*How to complete this task*: What is needed here is an exact repetition of the records below, beginning at the line that has "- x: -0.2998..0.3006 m" and stopping after the line that has "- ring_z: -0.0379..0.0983".

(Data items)
◇ ◇ ◇ ◇

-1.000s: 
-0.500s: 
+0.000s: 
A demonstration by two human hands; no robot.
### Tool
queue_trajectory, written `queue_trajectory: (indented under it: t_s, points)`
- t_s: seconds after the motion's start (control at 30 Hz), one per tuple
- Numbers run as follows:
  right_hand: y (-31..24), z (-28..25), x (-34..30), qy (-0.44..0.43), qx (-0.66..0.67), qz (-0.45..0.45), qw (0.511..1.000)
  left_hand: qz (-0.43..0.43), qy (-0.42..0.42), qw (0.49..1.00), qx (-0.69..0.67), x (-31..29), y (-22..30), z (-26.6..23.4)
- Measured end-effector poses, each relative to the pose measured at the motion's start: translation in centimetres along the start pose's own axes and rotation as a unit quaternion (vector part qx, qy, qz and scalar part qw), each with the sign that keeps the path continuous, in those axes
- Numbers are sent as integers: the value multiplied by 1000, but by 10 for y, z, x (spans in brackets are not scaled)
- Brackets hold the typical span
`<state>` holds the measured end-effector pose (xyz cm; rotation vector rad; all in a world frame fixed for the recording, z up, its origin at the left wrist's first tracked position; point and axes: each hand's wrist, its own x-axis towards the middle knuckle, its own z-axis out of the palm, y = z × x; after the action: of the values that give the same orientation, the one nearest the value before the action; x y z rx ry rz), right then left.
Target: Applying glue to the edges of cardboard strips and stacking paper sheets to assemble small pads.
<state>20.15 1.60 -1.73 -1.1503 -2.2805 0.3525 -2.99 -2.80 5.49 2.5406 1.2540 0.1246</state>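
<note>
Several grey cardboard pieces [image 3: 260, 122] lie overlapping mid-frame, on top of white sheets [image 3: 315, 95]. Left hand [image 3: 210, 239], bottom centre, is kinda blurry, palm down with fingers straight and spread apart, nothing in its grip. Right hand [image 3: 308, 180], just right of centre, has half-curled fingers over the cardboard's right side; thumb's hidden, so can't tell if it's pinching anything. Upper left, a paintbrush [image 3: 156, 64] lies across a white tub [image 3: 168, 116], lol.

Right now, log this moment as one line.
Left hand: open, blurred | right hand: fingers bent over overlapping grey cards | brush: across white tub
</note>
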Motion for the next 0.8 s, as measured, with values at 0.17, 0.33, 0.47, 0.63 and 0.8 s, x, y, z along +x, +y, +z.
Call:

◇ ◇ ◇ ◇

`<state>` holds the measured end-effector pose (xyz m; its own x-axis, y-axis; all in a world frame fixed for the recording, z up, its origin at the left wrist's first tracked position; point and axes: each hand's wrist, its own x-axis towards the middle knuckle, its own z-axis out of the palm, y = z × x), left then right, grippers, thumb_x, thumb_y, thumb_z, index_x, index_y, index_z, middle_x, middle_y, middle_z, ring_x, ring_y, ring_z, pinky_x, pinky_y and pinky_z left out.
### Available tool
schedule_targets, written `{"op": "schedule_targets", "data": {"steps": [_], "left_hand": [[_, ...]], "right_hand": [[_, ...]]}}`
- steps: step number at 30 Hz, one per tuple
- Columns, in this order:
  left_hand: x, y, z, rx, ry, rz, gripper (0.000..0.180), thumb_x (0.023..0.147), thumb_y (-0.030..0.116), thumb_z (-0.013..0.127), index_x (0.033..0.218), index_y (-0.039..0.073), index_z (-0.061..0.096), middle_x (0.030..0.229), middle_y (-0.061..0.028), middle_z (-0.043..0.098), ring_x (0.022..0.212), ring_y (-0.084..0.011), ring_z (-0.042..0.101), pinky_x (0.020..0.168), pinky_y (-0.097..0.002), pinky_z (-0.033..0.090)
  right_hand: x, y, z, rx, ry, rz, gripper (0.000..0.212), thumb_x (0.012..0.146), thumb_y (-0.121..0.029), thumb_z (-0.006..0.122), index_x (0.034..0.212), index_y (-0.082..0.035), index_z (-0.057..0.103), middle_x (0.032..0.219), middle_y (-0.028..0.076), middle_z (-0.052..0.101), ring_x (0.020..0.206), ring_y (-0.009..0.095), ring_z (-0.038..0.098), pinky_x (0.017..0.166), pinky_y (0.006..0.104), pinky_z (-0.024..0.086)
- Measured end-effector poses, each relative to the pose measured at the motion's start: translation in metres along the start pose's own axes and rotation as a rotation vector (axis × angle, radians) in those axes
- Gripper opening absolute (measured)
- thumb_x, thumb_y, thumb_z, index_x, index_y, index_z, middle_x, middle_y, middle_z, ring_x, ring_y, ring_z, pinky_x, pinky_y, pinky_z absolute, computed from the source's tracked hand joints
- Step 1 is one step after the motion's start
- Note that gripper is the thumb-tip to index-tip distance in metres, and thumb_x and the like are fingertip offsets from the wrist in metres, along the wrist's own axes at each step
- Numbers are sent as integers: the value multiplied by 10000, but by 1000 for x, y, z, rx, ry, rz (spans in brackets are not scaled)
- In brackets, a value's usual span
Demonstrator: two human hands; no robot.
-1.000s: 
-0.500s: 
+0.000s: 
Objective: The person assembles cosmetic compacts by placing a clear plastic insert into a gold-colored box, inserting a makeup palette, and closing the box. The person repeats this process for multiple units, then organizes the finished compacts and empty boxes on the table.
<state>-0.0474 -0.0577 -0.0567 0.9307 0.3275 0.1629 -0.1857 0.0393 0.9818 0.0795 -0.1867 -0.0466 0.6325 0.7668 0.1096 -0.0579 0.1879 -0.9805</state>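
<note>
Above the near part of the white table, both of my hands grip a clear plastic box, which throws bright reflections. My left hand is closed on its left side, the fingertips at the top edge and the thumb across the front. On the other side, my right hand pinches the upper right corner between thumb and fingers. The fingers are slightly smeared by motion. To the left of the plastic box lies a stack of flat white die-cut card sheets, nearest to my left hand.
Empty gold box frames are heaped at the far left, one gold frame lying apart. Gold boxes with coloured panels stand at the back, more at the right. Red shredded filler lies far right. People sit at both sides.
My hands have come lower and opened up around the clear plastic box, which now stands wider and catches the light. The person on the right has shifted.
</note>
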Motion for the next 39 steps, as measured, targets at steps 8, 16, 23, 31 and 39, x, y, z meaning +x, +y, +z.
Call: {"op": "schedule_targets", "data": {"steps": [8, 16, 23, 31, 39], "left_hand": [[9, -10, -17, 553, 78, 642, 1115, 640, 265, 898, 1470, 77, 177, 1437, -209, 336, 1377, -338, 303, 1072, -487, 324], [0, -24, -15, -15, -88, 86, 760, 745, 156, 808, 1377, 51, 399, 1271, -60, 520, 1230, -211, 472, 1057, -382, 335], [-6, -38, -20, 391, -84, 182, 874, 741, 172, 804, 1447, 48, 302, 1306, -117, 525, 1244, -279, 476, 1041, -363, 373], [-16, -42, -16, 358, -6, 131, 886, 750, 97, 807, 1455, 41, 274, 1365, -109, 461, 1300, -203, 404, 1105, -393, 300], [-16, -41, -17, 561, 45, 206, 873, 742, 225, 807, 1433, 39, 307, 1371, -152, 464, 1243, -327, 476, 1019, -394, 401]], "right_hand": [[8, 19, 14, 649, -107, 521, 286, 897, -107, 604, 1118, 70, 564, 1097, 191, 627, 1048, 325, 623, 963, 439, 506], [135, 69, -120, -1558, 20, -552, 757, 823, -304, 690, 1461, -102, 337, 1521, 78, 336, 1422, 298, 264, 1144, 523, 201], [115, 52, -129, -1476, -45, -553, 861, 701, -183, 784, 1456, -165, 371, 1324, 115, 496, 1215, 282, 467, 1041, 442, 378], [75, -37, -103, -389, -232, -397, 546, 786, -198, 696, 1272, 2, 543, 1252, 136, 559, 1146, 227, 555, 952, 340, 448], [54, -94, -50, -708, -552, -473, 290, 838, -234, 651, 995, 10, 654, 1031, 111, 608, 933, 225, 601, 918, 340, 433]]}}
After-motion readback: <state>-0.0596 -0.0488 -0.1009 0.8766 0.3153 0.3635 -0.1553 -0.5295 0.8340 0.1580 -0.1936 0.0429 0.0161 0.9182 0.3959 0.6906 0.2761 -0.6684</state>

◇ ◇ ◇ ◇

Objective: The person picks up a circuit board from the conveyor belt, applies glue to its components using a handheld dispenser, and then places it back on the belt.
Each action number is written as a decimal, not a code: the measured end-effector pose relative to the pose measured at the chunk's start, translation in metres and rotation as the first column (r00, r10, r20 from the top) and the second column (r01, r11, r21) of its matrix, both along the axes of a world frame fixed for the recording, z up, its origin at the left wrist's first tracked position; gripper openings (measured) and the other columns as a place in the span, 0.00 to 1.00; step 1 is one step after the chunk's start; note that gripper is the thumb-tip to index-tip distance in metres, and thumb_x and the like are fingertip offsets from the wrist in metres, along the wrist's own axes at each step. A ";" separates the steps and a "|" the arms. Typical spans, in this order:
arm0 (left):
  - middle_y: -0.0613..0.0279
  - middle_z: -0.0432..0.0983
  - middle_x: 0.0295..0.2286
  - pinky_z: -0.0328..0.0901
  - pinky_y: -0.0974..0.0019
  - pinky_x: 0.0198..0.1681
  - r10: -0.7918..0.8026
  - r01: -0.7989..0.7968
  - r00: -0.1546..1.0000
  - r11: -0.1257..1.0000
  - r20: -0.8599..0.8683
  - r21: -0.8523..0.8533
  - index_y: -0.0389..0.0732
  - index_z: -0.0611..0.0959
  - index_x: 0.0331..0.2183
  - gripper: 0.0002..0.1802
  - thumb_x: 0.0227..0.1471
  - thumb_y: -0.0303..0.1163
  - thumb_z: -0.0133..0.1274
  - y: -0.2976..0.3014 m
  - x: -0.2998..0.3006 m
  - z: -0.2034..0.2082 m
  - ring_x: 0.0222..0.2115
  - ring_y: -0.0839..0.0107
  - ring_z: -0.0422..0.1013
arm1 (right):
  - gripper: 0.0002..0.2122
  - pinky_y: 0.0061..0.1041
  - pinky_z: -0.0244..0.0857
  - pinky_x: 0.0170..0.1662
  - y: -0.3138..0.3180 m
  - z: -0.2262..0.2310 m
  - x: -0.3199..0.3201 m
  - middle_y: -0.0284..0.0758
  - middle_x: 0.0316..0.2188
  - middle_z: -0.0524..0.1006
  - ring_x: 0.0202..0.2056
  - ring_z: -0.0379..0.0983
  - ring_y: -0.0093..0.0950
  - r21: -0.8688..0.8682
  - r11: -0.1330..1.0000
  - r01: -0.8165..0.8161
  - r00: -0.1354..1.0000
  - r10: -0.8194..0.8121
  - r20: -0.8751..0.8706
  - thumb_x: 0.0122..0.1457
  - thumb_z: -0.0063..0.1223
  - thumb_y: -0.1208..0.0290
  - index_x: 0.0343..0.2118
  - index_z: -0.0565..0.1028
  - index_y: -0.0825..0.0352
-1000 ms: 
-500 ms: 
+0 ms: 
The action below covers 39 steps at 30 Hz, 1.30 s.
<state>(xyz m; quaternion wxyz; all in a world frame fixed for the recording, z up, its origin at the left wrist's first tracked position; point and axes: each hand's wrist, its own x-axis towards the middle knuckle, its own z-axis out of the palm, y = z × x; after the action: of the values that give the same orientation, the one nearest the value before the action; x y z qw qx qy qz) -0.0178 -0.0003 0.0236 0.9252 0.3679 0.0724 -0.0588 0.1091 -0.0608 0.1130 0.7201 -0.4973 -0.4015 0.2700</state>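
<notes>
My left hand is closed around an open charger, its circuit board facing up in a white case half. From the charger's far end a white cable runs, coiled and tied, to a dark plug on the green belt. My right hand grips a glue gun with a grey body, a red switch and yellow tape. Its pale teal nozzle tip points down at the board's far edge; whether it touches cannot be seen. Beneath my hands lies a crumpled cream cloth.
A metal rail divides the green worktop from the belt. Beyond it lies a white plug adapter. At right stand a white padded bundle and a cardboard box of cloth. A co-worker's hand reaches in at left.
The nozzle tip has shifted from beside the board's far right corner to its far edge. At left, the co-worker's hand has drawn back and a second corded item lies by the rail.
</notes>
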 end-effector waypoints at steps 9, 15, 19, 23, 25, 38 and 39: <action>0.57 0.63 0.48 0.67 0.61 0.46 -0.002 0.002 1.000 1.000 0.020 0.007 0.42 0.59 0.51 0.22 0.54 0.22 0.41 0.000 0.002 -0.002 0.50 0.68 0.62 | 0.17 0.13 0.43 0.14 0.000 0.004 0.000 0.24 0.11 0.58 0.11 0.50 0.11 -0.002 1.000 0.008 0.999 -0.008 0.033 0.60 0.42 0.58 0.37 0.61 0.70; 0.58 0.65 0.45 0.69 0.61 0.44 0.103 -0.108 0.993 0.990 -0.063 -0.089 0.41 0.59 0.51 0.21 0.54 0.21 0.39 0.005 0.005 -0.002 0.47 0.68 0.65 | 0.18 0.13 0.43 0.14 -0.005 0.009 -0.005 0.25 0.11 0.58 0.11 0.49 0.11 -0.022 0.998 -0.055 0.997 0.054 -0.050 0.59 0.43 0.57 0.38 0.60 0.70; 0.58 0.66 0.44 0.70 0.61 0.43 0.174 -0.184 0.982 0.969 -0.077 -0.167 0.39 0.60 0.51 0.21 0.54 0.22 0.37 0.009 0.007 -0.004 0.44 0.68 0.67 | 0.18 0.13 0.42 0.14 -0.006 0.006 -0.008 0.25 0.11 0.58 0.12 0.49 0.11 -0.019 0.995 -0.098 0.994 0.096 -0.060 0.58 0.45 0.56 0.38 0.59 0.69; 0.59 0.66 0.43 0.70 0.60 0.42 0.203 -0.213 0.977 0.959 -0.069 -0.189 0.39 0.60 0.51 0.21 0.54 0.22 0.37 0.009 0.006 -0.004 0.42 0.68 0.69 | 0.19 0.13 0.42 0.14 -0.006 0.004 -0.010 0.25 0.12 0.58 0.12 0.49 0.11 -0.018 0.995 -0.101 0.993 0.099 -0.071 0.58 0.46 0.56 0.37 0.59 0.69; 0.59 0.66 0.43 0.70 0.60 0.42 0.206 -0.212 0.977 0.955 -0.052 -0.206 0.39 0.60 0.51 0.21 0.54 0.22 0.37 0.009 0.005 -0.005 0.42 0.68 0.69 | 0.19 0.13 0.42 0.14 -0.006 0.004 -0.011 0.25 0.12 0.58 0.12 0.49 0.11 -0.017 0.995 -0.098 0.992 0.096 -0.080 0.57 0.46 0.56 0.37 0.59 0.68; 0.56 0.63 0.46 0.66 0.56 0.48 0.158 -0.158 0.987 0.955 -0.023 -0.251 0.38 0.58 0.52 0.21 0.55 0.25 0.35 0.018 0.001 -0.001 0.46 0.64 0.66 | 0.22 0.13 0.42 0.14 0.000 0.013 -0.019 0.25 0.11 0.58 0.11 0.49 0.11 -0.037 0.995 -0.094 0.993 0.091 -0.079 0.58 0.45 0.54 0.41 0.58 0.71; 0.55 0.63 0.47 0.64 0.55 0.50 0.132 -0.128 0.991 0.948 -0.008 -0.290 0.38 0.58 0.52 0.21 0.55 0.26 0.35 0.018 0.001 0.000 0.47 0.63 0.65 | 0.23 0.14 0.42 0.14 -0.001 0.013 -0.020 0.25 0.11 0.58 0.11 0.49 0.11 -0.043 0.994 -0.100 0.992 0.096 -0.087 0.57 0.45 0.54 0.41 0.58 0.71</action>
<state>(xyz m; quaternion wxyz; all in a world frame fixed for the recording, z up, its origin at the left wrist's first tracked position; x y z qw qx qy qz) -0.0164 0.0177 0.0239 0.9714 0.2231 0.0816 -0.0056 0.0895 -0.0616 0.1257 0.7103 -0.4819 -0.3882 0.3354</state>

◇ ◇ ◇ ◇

*Answer box*:
  - x: -0.2998..0.3006 m
  - z: -0.2034..0.2082 m
  - ring_x: 0.0222..0.2115
  - ring_y: -0.0839..0.0107
  - ring_z: -0.0422..0.1013
arm1 (right):
  - gripper: 0.0002..0.2122
  - pinky_y: 0.0061..0.1041
  - pinky_z: -0.0244..0.0857
  - pinky_x: 0.0170..0.1662
  - y: -0.3138..0.3180 m
  - z: -0.2262..0.2310 m
  - x: -0.3199..0.3201 m
  - middle_y: -0.0284..0.0758
  - middle_x: 0.0316..0.2188
  - middle_z: -0.0524..0.1006
  - ring_x: 0.0202..0.2056
  - ring_z: -0.0379..0.0983

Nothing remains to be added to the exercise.